**DIRECTIONS FOR THIS TASK**
Return the data below exactly, minus the pictures.

Data extracted from a collection
--- START ---

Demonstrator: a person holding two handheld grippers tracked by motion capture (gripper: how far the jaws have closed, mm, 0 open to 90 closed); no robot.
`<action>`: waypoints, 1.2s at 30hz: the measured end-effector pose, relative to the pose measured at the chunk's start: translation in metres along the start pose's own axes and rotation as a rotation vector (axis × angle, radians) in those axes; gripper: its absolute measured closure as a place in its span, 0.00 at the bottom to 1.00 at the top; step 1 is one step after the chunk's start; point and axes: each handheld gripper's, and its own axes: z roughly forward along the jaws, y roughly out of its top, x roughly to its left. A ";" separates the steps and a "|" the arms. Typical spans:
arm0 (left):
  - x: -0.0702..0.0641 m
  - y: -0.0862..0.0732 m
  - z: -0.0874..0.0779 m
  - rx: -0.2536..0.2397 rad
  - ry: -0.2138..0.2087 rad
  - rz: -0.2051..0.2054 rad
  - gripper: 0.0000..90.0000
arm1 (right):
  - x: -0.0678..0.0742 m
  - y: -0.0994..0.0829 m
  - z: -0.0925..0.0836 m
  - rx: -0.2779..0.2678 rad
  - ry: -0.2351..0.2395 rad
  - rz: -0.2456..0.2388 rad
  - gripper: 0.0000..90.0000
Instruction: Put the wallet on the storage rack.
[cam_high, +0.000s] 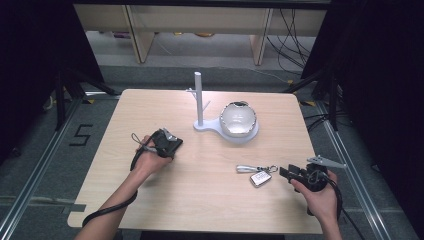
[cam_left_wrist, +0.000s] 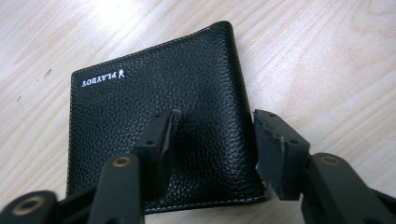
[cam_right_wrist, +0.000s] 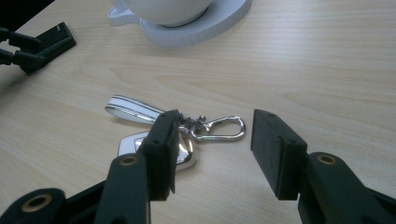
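The table (cam_high: 200, 200) was pale wood with rounded corners, standing on grey floor (cam_high: 30, 160) marked with a black "5" (cam_high: 81, 135); dark curtains (cam_high: 380, 75) flanked it and shelving legs (cam_high: 140, 40) stood behind. On its left part lay a black wallet (cam_left_wrist: 159, 121), the left gripper (cam_left_wrist: 215, 140) over it, jaws apart with one over the leather and one at its edge, not visibly pressing. The right gripper (cam_right_wrist: 212, 149) was released beside keys (cam_right_wrist: 187, 135). A white stand (cam_high: 200, 100) and bowl (cam_high: 238, 119) sat farther back.
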 end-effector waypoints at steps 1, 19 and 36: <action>-0.001 0.000 0.000 -0.001 0.001 0.003 0.60 | 0.001 0.000 -0.001 0.005 0.006 0.014 0.59; 0.001 0.001 -0.026 -0.062 -0.021 0.039 0.91 | 0.009 0.013 -0.006 0.004 0.014 -0.072 0.59; -0.029 0.028 -0.097 -0.191 -0.196 0.170 0.91 | 0.108 0.077 0.033 0.200 0.163 -0.696 0.52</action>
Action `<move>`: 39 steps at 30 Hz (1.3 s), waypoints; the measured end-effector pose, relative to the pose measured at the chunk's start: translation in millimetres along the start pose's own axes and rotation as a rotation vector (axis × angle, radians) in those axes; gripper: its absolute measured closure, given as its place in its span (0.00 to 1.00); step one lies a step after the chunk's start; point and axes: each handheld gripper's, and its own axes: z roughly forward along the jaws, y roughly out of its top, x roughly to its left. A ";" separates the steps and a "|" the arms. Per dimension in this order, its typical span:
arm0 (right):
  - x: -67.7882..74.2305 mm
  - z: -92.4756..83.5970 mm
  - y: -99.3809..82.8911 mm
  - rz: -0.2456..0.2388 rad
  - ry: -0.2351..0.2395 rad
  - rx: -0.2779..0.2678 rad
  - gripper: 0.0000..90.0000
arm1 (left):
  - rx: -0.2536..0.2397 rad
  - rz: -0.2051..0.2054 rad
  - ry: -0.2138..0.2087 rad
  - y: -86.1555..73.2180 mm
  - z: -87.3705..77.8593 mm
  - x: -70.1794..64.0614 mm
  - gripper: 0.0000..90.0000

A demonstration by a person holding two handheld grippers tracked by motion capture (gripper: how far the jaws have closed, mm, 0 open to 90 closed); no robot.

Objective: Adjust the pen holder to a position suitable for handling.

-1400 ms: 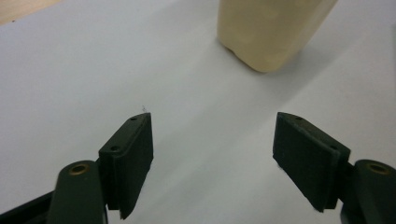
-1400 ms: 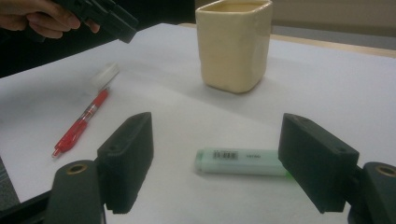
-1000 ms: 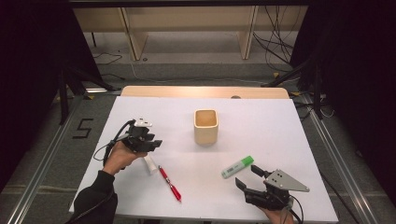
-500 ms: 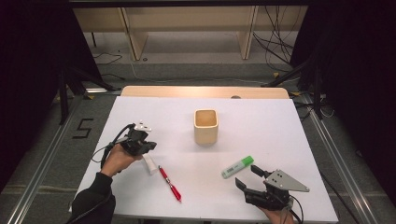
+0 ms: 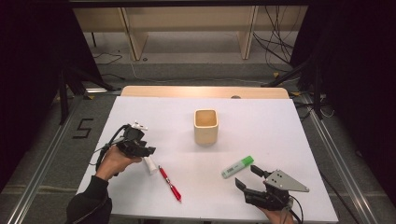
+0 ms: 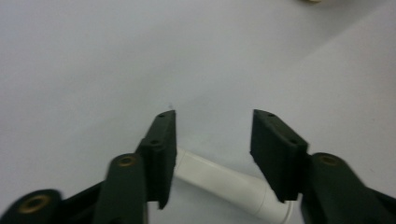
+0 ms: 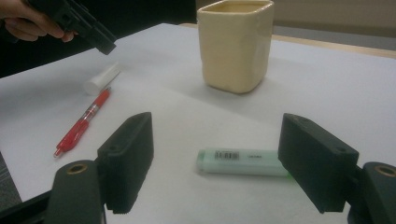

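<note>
On the white tabletop [image 5: 261,135] we see a cream square cup [image 5: 206,126] standing upright near the middle, well apart from everything else. A red pen [image 5: 169,183] lies toward the near left, and a green highlighter [image 5: 237,166] lies toward the near right, with bare surface between them. Nothing stands between either tool and the item nearest to it.

The white tube [image 5: 150,164] lies on the tabletop just beside the red pen's upper end; from above, part of it is covered by the left tool [image 5: 150,151] and the hand [image 5: 113,161] holding it. In the left gripper view the tube [image 6: 224,179] is cut off by the lower edge and by the black jaws, so we cannot make out its full length, and a sliver of the cup at the top edge is too blurred to read. In the right gripper view the highlighter's [image 7: 240,162] far end slips behind the right-side jaw.

The left tool's jaws have just been opening and now stand spread, with the white tube lying between and below them; the pads do not press on it. The right tool [image 5: 246,176] rests low near the front edge, its jaws spread wide, with the highlighter lying just ahead between them, untouched.
</note>
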 end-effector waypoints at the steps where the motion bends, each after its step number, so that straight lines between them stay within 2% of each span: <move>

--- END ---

**OUTPUT BELOW**
Demonstrator: a person holding two handheld grippers tracked by motion capture (gripper: how far the jaws have closed, mm, 0 open to 90 closed); no robot.
`<action>`: waypoints, 1.2s at 30hz: the measured end-effector pose, relative to the pose measured at the chunk's start: translation in metres along the start pose's own axes and rotation as a rotation vector (axis × angle, radians) in those axes; gripper: its absolute measured closure as a place in its span, 0.00 at the bottom to 1.00 at the top; step 1 is one step after the chunk's start; point and axes: each handheld gripper's, and its own axes: z roughly forward along the jaws, y roughly out of its top, x roughly to its left. A ";" separates the steps and a "|" the arms. Typical spans:
arm0 (left):
  - x: -0.0702..0.0641 m
  - y: -0.0862..0.0732 m
  - z: -0.0874..0.0779 m
  - rx: -0.2536..0.2397 rad
  - ry: -0.2138..0.2087 rad
  - rz: -0.2051..0.2054 rad
  - gripper: 0.0000..90.0000
arm1 (right):
  - x: -0.0678..0.0742 m
  - y: -0.0994..0.0829 m
  - z: -0.0925..0.0836 m
  - rx: -0.2779..0.2678 rad
  - ry: -0.2351..0.2395 rad
  - rz: -0.2456..0.2388 rad
  - gripper: 0.0000..90.0000
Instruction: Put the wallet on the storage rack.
[cam_high, +0.000s] 
[cam_left_wrist, +0.000s] 
[cam_right_wrist, +0.000s] 
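The table (cam_high: 200, 200) was pale wood with rounded corners, standing on grey floor (cam_high: 30, 160) marked with a black "5" (cam_high: 81, 135); dark curtains (cam_high: 380, 75) flanked it and shelving legs (cam_high: 140, 40) stood behind. On its left part lay a black wallet (cam_left_wrist: 159, 121), the left gripper (cam_left_wrist: 215, 140) over it, jaws apart with one over the leather and one at its edge, not visibly pressing. The right gripper (cam_right_wrist: 212, 149) was released beside keys (cam_right_wrist: 187, 135). A white stand (cam_high: 200, 100) and bowl (cam_high: 238, 119) sat farther back.
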 end-effector waypoints at steps 1, 19 and 36: <action>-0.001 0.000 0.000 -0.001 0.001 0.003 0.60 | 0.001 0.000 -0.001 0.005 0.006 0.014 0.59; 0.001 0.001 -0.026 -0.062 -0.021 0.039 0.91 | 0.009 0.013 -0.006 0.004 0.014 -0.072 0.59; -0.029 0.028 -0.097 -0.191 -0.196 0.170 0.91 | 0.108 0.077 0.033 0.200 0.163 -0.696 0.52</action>
Action `<move>`: 39 steps at 30 Hz (1.3 s), waypoints; the measured end-effector pose, relative to the pose measured at the chunk's start: translation in millimetres along the start pose's own axes and rotation as a rotation vector (axis × angle, radians) in those axes; gripper: its absolute measured closure, given as its place in its span (0.00 to 1.00); step one lies a step after the chunk's start; point and axes: each handheld gripper's, and its own axes: z roughly forward along the jaws, y roughly out of its top, x roughly to its left. A ";" separates the steps and a "|" the arms. Per dimension in this order, its typical span:
arm0 (right):
  - x: -67.7882..74.2305 mm
  - z: -92.4756..83.5970 mm
  - y: -99.3809..82.8911 mm
  - rz: -0.2456..0.2388 rad
  - ry: -0.2351..0.2395 rad
  - rx: -0.2779..0.2678 rad
  - gripper: 0.0000..90.0000
arm1 (left):
  - rx: -0.2536..0.2397 rad
  - rz: -0.2051..0.2054 rad
  - ry: -0.2138..0.2087 rad
  - y: -86.1555..73.2180 mm
  - z: -87.3705..77.8593 mm
  - x: -70.1794..64.0614 mm
  - gripper: 0.0000..90.0000

A demonstration by a person holding two handheld grippers tracked by motion capture (gripper: how far the jaws have closed, mm, 0 open to 90 closed); no robot.

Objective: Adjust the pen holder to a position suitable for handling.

-1400 ms: 
-1400 ms: 
-1000 ms: 
-500 ms: 
+0 ms: 
+0 ms: 
+0 ms: 

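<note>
On the white tabletop [image 5: 261,135] we see a cream square cup [image 5: 206,126] standing upright near the middle, well apart from everything else. A red pen [image 5: 169,183] lies toward the near left, and a green highlighter [image 5: 237,166] lies toward the near right, with bare surface between them. Nothing stands between either tool and the item nearest to it.

The white tube [image 5: 150,164] lies on the tabletop just beside the red pen's upper end; from above, part of it is covered by the left tool [image 5: 150,151] and the hand [image 5: 113,161] holding it. In the left gripper view the tube [image 6: 224,179] is cut off by the lower edge and by the black jaws, so we cannot make out its full length, and a sliver of the cup at the top edge is too blurred to read. In the right gripper view the highlighter's [image 7: 240,162] far end slips behind the right-side jaw.

The left tool's jaws have just been opening and now stand spread, with the white tube lying between and below them; the pads do not press on it. The right tool [image 5: 246,176] rests low near the front edge, its jaws spread wide, with the highlighter lying just ahead between them, untouched.
</note>
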 end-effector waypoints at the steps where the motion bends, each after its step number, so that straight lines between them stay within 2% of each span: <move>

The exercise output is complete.